Depois de aberto, os criminosos removem o disco rígido do caixa eletrônico e fazem uma de duas coisas: infectá-lo com malware e reinstalá-lo ou substituí-lo por outro disco rígido que veio pré-carregado com malware.
Tendência ascendente
Em ambos os casos, os criminosos usariam a variante de malware Ploutus, que explora eXtensions for Financial Services (XFS), um padrão de API aberto comumente usado por caixas eletrônicos, terminais PoS e outros dispositivos semelhantes. O malware permite que os invasores emitam seus próprios comandos para o XFS, ignorando as permissões e sacando dinheiro dos caixas eletrônicos.

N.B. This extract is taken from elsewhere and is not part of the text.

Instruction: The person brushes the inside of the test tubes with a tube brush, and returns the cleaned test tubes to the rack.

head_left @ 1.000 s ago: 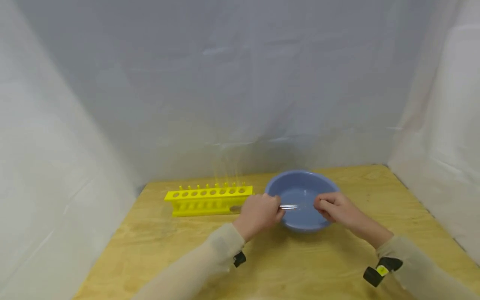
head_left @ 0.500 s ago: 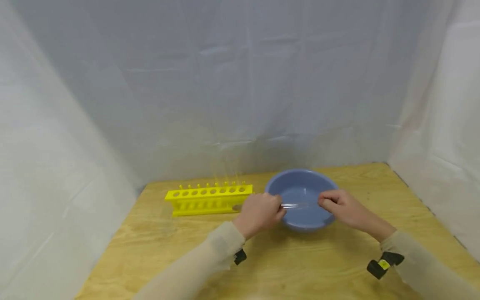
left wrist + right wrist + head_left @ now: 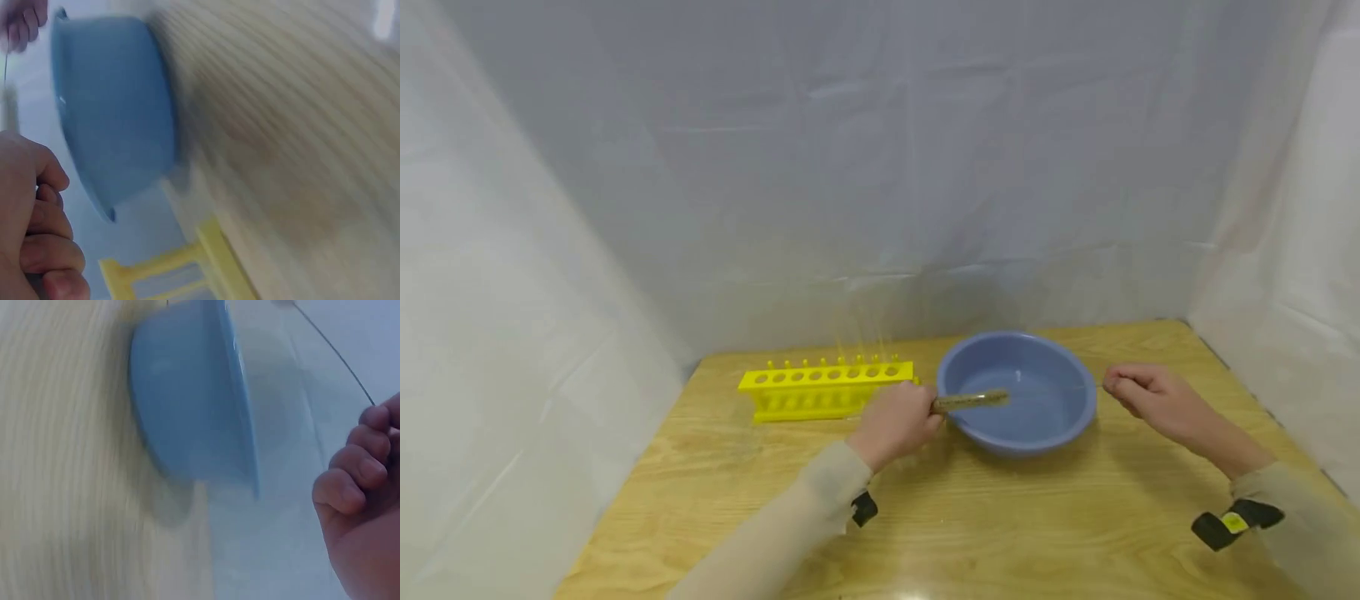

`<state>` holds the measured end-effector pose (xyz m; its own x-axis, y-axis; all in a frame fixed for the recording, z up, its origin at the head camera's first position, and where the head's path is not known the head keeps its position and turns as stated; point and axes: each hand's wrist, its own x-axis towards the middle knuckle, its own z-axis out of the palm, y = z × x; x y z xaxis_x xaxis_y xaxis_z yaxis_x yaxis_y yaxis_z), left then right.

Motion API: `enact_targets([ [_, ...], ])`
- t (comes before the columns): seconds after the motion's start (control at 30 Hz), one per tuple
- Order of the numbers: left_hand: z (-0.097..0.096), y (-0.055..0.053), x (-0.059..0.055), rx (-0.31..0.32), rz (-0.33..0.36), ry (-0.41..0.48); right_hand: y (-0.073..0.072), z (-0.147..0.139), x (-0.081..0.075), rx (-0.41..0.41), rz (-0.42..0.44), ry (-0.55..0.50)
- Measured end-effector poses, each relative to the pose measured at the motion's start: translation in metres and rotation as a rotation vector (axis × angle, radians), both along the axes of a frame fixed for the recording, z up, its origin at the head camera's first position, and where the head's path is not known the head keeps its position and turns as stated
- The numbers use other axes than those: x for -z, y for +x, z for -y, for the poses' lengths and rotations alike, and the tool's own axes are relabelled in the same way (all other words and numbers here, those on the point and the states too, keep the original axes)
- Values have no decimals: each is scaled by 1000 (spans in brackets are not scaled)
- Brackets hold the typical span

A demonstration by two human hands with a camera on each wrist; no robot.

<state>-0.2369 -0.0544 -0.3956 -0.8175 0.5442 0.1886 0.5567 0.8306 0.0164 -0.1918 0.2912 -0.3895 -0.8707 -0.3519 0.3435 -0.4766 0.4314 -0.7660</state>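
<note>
White sheeting [image 3: 925,167] formed the backdrop beyond the bowl and to both sides of it. The wooden table [image 3: 985,525] supported the bowl and extended to its left, right and front. The blue bowl [image 3: 1045,444] stood upright and served as the reference point. The yellow rack [image 3: 820,387], with a row of holes along its top, stood upright to the left of the bowl.

The two hands were apart. The left hand [image 3: 898,421] was located at the left of the bowl, fingers curled around what appeared to be a clear tube [image 3: 942,406]. The right hand [image 3: 1157,404] was located to the right of the bowl, pinching the end of a thin wire handle [image 3: 337,354]. The tube projected from the left fist over the left part of the bowl; the bristled brush [image 3: 981,400] appeared to lie inside it, and the handle spanned the bowl towards the right hand. The exact position of the tube's mouth could not be determined.

The step in hand was judged to be working the brush lengthwise within the tube. The next move appeared to call for a firm left grip, with the handle aligned to the tube above the bowl to prevent bending
</note>
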Motion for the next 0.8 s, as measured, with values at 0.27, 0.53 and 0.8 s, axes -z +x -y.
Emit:
enact_targets([
  [0.27, 12, 3, 2, 32, -47, -11, 4, -22, -5, -48, 83, -17],
  [0.53, 7, 8, 0, 26, -34, -24, 7, -17, 2, 15, -79, 43],
  [0.8, 3, 10, -4, -5, 14, -9, 11, -10, 7, 131, -315, 106],
])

“Quando ocorre uma transação legítima, o aplicativo ATM envia instruções via XFS para obter autorização bancária”, explicou o FBI.
“Se um agente de ameaça tiver dado seus comandos ao XFS, ele pode ignorar completamente a autorização bancária e ordenar que o caixa eletrônico distribua dinheiro sob demanda. Como resultado, Ploutus permite que os agentes de ameaça forcem um caixa eletrônico a distribuir dinheiro sem usar um cartão bancário, conta de cliente ou autorização bancária.”
O roubo de caixas eletrônicos foi visto pela primeira vez em 2020 e, desde então, cerca de 1.900 casos foram relatados. Em 2025, foram notificados 700 casos, aproximadamente 37% de todos os incidentes.
É importante notar também que nestes ataques os clientes dos bancos não são as vítimas, mas sim os próprios bancos. Como os invasores não possuem cartões, PINs ou números de contas bancárias das pessoas, seus fundos permanecem intactos.